9. Admission of evidence: prejudice. Another witness, who had been at one time a motorman, was asked with reference to the distance within which a car could be stopped with the use of a different kind of controller than that in use on the car which collided with the hose wagon; but subsequently, on the request of counsel for plaintiff, who had introduced this witness, his testimony was stricken out, and in an instruction the jury were directed to disregard it. The circumstances attending the offer of this evidence,' as appears from the record, were somewhat peculiar, and, if counsel for plaintiff had in fact got before the jury the opinion of this witness on a matter on which there was no other evidence, we might, perhaps, feel inclined to say that prejudice was not removed by the action of the court in striking it out and directing the jury to give it no consideration. But, as a matter of fact, after, the witness had fixed a shorter distance than that fixed by the expert witness previously testifying as to the time within which the car might have been stopped, he changed his testimony so that it substantially accorded with that of the previous witness and furnished corroboration only, and not new or different testimony on that point. Under such circumstances we cannot think that there was any error resulting from the admission of the testimony of the witness which was not fully cured by the action of the court. *411Neither before nor after the testimony of this witness was stricken out was there any real conflict in the evidence on the subject. At least, counsel does not call attention to any such conflict, nor indicate in any way how prejudice could have resulted, and, in the absence of any suggestions that there could have been prejudice not removed by the action of the court, we are not called upon to interfere; for we must assume, in'the absence of anything in the record to lead to a contrary conclusion, that the jury accepted and followed the directions of the court in the matter.

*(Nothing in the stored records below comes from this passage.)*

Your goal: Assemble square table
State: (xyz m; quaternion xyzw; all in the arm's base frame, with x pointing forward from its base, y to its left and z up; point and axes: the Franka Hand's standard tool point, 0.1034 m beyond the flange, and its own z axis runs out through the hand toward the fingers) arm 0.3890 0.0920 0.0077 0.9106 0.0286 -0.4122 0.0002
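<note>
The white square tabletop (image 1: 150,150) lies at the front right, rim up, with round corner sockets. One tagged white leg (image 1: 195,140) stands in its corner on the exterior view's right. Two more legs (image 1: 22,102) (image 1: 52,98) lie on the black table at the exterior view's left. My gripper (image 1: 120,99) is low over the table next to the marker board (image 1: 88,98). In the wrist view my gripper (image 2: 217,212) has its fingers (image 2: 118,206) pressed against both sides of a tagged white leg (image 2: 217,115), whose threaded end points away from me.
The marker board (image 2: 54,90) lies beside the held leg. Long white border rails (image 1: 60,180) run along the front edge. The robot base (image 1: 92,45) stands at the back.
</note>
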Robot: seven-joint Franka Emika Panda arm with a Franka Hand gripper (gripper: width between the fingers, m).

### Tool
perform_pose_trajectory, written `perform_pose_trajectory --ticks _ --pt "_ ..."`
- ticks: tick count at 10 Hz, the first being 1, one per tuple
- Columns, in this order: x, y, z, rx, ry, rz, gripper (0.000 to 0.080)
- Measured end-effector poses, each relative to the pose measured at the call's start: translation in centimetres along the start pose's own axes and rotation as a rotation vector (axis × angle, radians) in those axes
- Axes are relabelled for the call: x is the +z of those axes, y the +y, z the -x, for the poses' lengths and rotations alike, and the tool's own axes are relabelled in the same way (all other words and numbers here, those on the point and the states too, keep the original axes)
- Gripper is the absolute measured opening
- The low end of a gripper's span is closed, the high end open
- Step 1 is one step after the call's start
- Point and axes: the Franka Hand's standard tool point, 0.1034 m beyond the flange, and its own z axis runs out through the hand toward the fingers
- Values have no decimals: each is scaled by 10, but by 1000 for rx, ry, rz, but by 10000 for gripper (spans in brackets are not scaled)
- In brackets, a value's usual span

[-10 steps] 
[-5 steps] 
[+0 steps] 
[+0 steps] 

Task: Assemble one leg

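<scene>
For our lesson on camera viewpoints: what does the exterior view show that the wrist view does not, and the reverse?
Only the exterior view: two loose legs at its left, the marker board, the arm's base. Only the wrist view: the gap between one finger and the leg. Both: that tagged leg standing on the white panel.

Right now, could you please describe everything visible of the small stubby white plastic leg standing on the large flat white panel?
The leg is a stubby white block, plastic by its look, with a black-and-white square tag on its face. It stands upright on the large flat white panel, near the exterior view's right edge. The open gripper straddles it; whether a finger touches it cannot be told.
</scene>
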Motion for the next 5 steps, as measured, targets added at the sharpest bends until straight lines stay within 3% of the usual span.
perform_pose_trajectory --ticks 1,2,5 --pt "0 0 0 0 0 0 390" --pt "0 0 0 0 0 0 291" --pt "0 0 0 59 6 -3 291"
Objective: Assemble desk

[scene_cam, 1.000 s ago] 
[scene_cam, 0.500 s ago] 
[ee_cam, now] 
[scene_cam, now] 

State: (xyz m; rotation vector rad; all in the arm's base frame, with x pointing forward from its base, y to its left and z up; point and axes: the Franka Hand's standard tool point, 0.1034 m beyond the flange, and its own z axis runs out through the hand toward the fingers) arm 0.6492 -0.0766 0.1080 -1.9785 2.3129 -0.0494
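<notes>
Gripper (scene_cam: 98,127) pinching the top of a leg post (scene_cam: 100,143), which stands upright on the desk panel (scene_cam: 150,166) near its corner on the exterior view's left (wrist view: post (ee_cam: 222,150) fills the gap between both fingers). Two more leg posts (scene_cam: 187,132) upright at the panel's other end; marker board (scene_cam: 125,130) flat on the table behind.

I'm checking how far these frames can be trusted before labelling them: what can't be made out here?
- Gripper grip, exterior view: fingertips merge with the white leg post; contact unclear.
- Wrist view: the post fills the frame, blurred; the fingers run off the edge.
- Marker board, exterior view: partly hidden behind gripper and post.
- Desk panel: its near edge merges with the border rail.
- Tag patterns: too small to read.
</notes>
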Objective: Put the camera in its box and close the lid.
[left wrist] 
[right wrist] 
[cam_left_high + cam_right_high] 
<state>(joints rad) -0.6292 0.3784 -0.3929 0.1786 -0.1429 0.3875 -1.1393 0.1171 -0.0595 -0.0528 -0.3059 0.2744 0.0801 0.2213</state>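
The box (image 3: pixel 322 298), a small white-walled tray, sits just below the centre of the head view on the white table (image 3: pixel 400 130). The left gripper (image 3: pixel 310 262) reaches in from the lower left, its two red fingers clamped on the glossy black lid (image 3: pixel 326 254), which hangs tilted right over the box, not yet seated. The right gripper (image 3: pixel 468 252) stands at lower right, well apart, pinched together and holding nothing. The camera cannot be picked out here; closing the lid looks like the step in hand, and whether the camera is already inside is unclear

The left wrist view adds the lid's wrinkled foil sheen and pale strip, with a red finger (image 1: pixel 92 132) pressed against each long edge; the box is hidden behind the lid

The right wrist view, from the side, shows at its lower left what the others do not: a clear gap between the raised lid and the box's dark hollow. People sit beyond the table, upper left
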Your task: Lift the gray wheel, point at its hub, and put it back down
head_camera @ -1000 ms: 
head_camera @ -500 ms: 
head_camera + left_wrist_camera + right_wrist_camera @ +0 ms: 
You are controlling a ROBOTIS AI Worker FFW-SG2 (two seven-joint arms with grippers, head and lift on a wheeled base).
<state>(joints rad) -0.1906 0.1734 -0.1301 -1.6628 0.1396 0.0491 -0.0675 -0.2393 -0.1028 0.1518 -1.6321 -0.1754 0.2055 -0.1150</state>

10. Instinct of SELF-PRESERVATION : instruction. V. The refusal of the court to give an instruction to the effect that, in determining whether plaintiff’s intestate was guilty of contributory negligence, the jury should not, under the facts and circumstances disclosed by the evidence, take into account or consideration the instinct of self-preservation, is complained of. But, as there is nothing in the record to indicate that the attention of the jury was in any way called to that doctrine, the refusal of the instruction was certainly not error. Plaintiff had not in any way suggested to the jury that there was any presumption that deceased was acting in accordance with such an instinct, and we are not to assume that the rule of law on the subject was known to the jury, or would be improperly applied by them at their own instance without their attention being called to it.

For the errors pointed out in the first division of this opinion, the judgment is reversed.